Problem: Where does "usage" occur in the listing? Copy every line that holds it.

Data for review:
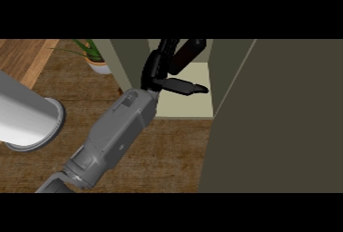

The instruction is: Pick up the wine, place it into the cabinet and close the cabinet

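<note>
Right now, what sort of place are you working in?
Likely a kitchen: a wooden counter, an open cabinet with its door swung out, a dark wine bottle inside it, and a potted plant behind.

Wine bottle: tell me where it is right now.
In the head view, the wine is at top centre, inside the open cabinet above its pale shelf, with the hand curled round it, right of the potted plant.

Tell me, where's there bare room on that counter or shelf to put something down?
The counter is bare between the forearm and the cabinet door. The shelf is bare toward its front edge. It is crowded at the shelf's back, where the hand and bottle sit, and at left by the grey cylinder and plant.
</note>
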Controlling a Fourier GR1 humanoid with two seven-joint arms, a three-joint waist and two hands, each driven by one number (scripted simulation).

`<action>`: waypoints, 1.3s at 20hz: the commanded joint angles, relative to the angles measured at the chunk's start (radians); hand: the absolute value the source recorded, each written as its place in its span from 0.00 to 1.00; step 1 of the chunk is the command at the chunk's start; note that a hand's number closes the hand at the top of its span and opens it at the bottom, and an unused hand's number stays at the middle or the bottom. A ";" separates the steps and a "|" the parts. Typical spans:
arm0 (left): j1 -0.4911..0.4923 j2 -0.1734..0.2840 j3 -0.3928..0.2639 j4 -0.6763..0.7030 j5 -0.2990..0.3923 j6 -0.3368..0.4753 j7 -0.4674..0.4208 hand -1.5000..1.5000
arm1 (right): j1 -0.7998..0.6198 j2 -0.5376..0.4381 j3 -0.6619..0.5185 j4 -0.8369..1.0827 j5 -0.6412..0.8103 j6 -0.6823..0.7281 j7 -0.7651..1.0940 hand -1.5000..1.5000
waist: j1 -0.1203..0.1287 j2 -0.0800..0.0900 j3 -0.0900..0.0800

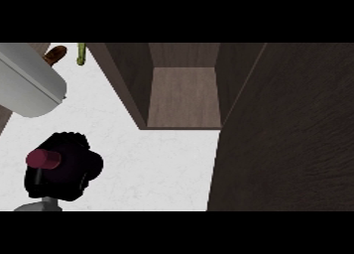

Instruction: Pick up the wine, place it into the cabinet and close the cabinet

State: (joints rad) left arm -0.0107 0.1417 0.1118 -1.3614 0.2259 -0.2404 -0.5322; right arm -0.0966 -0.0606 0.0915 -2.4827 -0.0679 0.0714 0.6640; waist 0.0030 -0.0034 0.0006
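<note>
Maroon-capped wine (pixel 44 158) enclosed by left hand (pixel 70 173) fingers (pixel 71 140)

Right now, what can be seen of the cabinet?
The cabinet is dark brown with a wood-grain look and stands open on the white counter. Its inside shows a paler brown floor between two dark side walls, with nothing visible in it. The open door, equally dark, fills the view's right side. The left hand, its fingers curled round the wine, sits well to the cabinet's lower left, apart from it.
</note>
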 commanded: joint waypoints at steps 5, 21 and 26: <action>0.030 -0.040 -0.089 -0.307 0.025 0.064 0.274 1.00 | 0.054 0.001 -0.005 -0.126 -0.065 0.003 0.048 0.00 | -0.004 0.001 0.000; -0.221 -0.141 -0.395 -0.448 -0.047 0.403 0.579 1.00 | 0.040 0.008 0.002 -0.088 -0.058 0.020 0.024 0.00 | -0.012 0.002 0.000; -0.285 -0.142 -0.473 -0.446 -0.036 0.538 0.613 1.00 | 0.151 0.039 0.036 -0.111 -0.039 0.045 -0.058 0.00 | -0.014 0.002 0.000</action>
State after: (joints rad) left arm -0.2344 0.0033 -0.3035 -1.8278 0.1830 0.2034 0.0672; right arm -0.0325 -0.0435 0.0958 -2.4878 -0.0728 0.1042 0.6224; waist -0.0088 -0.0017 0.0005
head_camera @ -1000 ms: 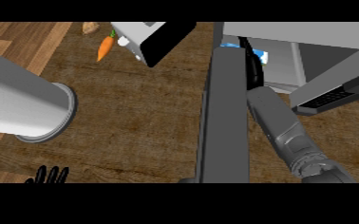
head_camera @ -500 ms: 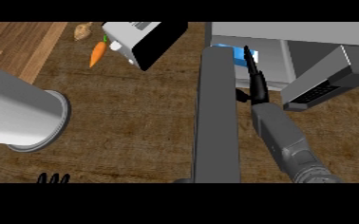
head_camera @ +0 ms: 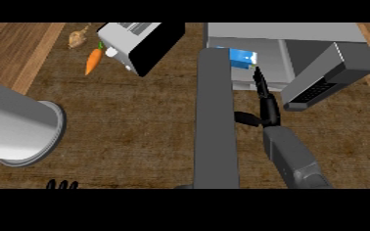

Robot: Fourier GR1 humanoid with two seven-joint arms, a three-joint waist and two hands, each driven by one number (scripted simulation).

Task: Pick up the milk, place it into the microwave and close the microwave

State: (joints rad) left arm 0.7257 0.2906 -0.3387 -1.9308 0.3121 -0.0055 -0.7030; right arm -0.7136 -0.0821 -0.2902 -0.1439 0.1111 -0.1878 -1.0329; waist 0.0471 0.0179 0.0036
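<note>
The milk (head_camera: pixel 242 58), a blue and white carton, stands inside the open microwave (head_camera: pixel 289 39) near the left of its cavity. The microwave's door (head_camera: pixel 215 127) juts toward me as a long dark grey slab, swung wide open. My right hand (head_camera: pixel 266 105) is just right of the door and below the milk. Its fingers are straight and point at the carton, its thumb sticks out to the left, and it holds nothing. A small gap separates the fingertips from the milk. My left hand (head_camera: pixel 61 184) rests at the lower left edge, only its fingertips showing.
A toaster (head_camera: pixel 137 41) sits left of the microwave, with a carrot (head_camera: pixel 92 61) and a pale knobbly root (head_camera: pixel 76 38) beside it. A large grey pot (head_camera: pixel 25 129) stands at the left edge. The microwave's keypad panel (head_camera: pixel 318 88) lies right of my forearm.
My right hand has drawn back from the milk, which now stands alone in the microwave. The view has shifted, so the pot and toaster sit differently in it.
</note>
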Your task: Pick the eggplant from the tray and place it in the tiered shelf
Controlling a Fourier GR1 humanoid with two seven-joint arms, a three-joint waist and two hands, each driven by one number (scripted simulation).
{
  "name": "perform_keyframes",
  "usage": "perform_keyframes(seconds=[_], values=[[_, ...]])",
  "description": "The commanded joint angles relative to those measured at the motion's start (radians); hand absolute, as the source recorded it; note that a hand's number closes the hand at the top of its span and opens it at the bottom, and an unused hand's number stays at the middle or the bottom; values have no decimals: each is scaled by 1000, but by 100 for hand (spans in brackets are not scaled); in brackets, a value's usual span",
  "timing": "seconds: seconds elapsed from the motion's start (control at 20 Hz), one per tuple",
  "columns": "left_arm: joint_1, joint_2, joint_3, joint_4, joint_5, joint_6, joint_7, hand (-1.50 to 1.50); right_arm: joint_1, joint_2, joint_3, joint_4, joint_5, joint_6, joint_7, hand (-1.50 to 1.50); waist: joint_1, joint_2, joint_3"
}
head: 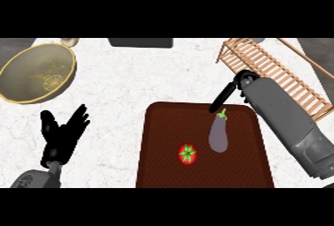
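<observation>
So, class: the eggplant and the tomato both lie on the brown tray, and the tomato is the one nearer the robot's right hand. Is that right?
Not quite. In the head view the eggplant, not the tomato, lies nearer the right hand; both do lie on the brown tray.

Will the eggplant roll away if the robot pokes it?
Probably a bit: the eggplant is rounded and lies on its side on the flat tray, so a sideways push may roll it. Its skin looks smooth, perhaps slippery. It looks solid, so likely stiff, not floppy.

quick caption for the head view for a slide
Right hand reaches toward the eggplant lying beside a tomato on the brown tray.
</observation>
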Motion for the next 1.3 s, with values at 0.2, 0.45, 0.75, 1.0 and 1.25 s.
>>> perform_keyframes(seconds=[0.2,0.45,0.75,1.0,1.25], values=[[12,-16,21,-26,-7,14,31,0,-20,110,19,101,28,-6,146,-150,-17,2,7],[51,-42,-8,-54,-51,43,21,0,-21,111,31,127,36,29,153,-150,-21,-1,6],[40,-14,54,-23,-14,-22,20,0,20,128,74,171,86,32,108,-150,-23,-1,6],[58,-13,62,-70,-38,-14,34,0,39,172,66,209,132,-40,28,-150,-20,2,7],[39,-34,72,-65,-40,-23,57,0,107,175,67,158,168,-86,-23,-150,-27,0,7]])
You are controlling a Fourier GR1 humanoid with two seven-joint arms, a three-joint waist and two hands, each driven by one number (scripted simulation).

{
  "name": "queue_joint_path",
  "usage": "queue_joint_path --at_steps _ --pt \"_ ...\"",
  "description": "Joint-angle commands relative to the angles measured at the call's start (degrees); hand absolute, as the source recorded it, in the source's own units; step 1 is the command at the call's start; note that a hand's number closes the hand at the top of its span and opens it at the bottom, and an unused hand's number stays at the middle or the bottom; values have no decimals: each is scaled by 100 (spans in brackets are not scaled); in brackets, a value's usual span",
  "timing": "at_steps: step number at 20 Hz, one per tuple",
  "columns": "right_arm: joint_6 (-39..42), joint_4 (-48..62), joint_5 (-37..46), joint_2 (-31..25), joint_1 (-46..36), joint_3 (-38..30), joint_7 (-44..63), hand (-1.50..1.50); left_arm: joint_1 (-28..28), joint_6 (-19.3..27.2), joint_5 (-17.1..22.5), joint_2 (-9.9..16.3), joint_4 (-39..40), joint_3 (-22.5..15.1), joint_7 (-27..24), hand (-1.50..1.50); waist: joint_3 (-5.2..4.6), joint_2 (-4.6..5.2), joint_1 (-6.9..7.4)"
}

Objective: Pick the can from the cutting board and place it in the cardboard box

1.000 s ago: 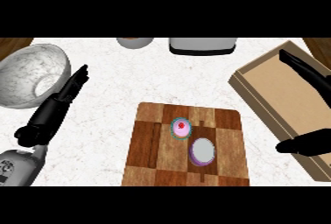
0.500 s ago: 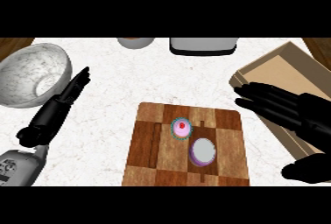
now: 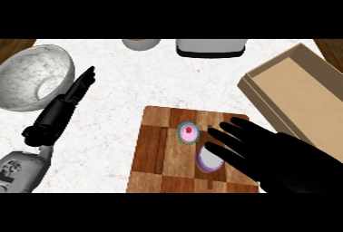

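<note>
The can (image 3: 208, 162), purple with a grey top, stands upright on the wooden cutting board (image 3: 159, 149), near its right side. My right hand (image 3: 285, 156) hovers open over the board's right edge, its straight, spread fingers pointing left; the lower ones cover the can's right rim. Whether they touch the can cannot be told. The cardboard box (image 3: 301, 88) lies open at the right, beyond the board. At the left, my left hand (image 3: 66, 105) rests open, fingers straight and pointing up, holding nothing.
A pink cupcake (image 3: 188, 133) with a red top sits on the board just above and left of the can. A large white bowl (image 3: 32, 80) is at the far left. A small bowl (image 3: 140, 43) and a grey appliance (image 3: 211, 47) stand at the back edge.
My right hand has swung from over the box leftwards and down onto the board's right side, reaching the can. The left hand, the can and the cupcake have not moved.
</note>
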Motion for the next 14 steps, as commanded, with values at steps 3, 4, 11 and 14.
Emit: queue_joint_path --at_steps 3,4,11,14 --pt "773 -332 128 444 85 429 1295 -150 251 -337 128 120 -376 297 58 0 8 2 18" --pt "709 -53 374 915 -85 686 1424 -150 298 -66 -259 -234 25 129 -270 0 8 17 19" --pt "1020 -327 835 1738 375 1371 2447 -150 177 -73 -605 -490 -213 106 197 0 11 11 -25" --pt "1129 372 1276 2320 -246 1546 2654 -150 172 -490 -293 -240 -197 483 148 0 9 12 24"
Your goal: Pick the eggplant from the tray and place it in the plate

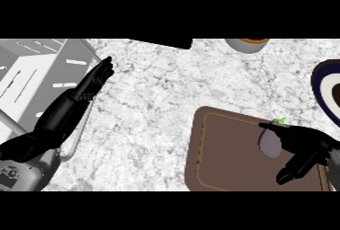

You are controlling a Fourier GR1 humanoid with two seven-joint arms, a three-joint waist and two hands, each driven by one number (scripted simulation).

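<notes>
A brown tray (222, 157) lies on the counter at the lower right. On its right part lies the eggplant (270, 143), pale purple with a green stem tip, mostly hidden under my right hand (302, 141). That hand's fingers and thumb curl down around the eggplant. The plate (324, 90), dark blue with a white ring, is cut off by the right edge, just beyond the tray. My left hand (96, 78) rests open at the left, fingers straight and pointing up.
A white dish rack or sink (33, 76) fills the upper left corner. A grey cup with an orange inside (247, 44) stands at the top edge. A dark object (163, 42) sits at the top middle. Speckled counter lies between.
</notes>
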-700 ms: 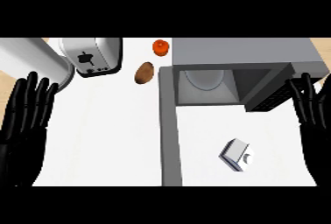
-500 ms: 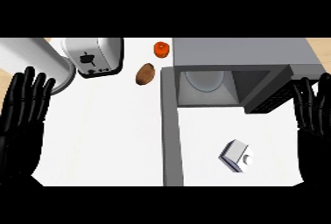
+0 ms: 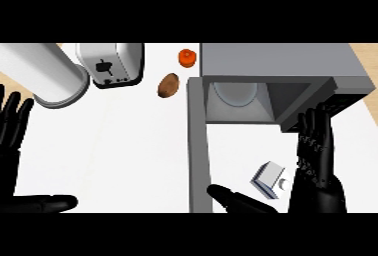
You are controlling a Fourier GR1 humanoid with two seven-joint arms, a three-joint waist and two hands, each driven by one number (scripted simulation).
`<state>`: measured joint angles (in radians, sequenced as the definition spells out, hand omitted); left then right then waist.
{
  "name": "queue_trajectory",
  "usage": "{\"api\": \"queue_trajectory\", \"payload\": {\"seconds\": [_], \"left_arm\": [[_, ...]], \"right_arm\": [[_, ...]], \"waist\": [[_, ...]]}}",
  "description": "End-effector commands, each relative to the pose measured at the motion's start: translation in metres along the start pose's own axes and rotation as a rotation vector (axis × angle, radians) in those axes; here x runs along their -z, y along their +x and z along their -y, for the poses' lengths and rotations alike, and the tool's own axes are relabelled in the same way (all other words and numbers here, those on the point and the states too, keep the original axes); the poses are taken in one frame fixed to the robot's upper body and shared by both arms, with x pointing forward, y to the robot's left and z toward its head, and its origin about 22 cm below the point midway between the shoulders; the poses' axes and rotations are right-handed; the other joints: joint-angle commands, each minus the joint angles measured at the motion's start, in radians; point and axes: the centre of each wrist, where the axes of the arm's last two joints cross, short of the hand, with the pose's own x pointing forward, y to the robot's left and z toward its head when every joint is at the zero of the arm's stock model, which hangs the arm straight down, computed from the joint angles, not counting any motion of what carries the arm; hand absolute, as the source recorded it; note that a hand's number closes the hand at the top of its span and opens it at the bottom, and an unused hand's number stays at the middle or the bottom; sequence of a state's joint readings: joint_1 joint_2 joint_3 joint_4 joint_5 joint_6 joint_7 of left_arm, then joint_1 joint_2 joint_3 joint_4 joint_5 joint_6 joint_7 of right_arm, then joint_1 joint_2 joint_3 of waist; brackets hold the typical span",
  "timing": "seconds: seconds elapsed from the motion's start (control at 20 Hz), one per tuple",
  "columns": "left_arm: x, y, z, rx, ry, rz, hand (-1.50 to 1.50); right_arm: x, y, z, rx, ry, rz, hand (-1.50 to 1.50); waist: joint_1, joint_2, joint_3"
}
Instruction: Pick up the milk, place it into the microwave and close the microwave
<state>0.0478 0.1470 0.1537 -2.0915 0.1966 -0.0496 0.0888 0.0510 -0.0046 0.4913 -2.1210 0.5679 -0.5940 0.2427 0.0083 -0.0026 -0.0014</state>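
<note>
The milk (image 3: 267,179), a small white and blue carton, lies on the counter in front of the microwave (image 3: 280,62). The microwave's grey door (image 3: 196,150) stands swung out toward me, and its cavity shows a round white turntable (image 3: 236,95). My right hand (image 3: 314,165) is open with straight fingers just right of the carton, fingertips up near the microwave's dark front panel (image 3: 325,105). Its thumb (image 3: 236,200) reaches out below and left of the carton. My left hand (image 3: 11,132) rests open at the left edge, thumb (image 3: 40,203) low.
At the back left are a toaster (image 3: 111,65) and a tall white cylinder (image 3: 40,75). A brown potato (image 3: 169,85) and a small orange-red fruit (image 3: 188,56) lie just left of the microwave. The open door splits the white counter (image 3: 118,150) into two sides.
My right hand has moved in from the right edge toward the milk, and its thumb has come into view below the carton. The left hand shifted slightly outward.
</note>
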Motion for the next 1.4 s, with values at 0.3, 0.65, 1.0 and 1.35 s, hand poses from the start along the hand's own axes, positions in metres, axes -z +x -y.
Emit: {"api": "queue_trajectory", "payload": {"seconds": [0.3, 0.65, 1.0, 1.35], "left_arm": [[-0.035, 0.009, -0.032, -0.009, 0.011, -0.012, -1.5], [-0.063, 0.025, -0.032, -0.007, 0.012, 0.009, -1.5], [-0.066, 0.04, -0.072, -0.003, 0.004, -0.013, -1.5], [-0.077, 0.039, -0.082, -0.016, 0.012, -0.01, -1.5]], "right_arm": [[-0.035, 0.011, -0.036, -0.096, -0.13, -0.048, -1.5], [-0.036, -0.006, -0.034, -0.121, -0.15, -0.125, -1.5], [-0.044, -0.037, -0.036, -0.124, -0.172, -0.187, -1.5], [-0.055, -0.074, -0.005, -0.162, -0.259, -0.25, -1.5]], "waist": [[-0.004, 0.001, 0.0], [-0.003, 0.002, 0.001], [-0.001, 0.002, 0.002], [-0.003, 0.002, 0.002]]}}
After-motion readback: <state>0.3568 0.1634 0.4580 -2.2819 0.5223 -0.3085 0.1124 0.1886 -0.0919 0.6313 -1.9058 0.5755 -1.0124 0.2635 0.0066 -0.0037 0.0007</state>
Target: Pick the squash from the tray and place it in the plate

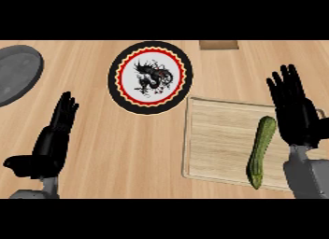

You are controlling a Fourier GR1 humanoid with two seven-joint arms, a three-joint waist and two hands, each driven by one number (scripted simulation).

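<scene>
squash (260,151) on tray (216,140), long axis near-to-far | right hand (293,109) nearer, just right of squash, fingers spread, holding nothing

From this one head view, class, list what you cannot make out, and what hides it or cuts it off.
- Wooden tray: its right part is hidden under the right hand.
- Grey plate: cut off by the left edge.
- Brown object at the top edge: too little shows to name it.
- Plate motif: too small to read.

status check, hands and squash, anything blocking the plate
Both hands open: left hand low left, right hand beside squash. Squash lying on tray, not gripped. Plate bare, path unobstructed.
</scene>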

Exercise output:
  "usage": "perform_keyframes(seconds=[_], values=[[_, ...]])",
  "usage": "queue_joint_path --at_steps _ --pt \"_ ...\"",
  "usage": "{\"api\": \"queue_trajectory\", \"payload\": {\"seconds\": [_], \"left_arm\": [[_, ...]], \"right_arm\": [[_, ...]], \"waist\": [[_, ...]]}}",

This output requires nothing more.